### Your goal
Send back all of the data, word for word.

### Material provided
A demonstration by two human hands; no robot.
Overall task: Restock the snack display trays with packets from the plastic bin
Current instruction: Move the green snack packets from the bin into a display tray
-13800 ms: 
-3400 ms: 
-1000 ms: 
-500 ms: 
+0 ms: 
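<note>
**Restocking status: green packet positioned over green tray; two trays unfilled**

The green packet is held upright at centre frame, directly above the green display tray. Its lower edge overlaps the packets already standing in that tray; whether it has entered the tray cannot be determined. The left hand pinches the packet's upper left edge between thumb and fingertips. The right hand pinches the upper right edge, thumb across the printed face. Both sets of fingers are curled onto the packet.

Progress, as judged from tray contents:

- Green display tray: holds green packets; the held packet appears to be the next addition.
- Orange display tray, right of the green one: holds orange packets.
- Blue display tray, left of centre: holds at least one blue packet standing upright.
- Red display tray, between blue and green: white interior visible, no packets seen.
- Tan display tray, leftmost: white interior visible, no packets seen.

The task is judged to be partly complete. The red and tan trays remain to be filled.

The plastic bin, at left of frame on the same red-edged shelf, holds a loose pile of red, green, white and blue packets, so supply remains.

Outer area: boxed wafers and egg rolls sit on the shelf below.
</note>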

### Response box
A demonstration by two human hands; no robot.
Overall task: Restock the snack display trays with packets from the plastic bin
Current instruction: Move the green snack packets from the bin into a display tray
-13800 ms: 
-3400 ms: 
-1000 ms: 
-500 ms: 
+0 ms: 
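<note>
**Restocking status: green packet positioned over green tray; two trays unfilled**

The green packet is held upright at centre frame, directly above the green display tray. Its lower edge overlaps the packets already standing in that tray; whether it has entered the tray cannot be determined. The left hand pinches the packet's upper left edge between thumb and fingertips. The right hand pinches the upper right edge, thumb across the printed face. Both sets of fingers are curled onto the packet.

Progress, as judged from tray contents:

- Green display tray: holds green packets; the held packet appears to be the next addition.
- Orange display tray, right of the green one: holds orange packets.
- Blue display tray, left of centre: holds at least one blue packet standing upright.
- Red display tray, between blue and green: white interior visible, no packets seen.
- Tan display tray, leftmost: white interior visible, no packets seen.

The task is judged to be partly complete. The red and tan trays remain to be filled.

The plastic bin, at left of frame on the same red-edged shelf, holds a loose pile of red, green, white and blue packets, so supply remains.

Outer area: boxed wafers and egg rolls sit on the shelf below.
</note>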

Fully answered, the exercise is complete.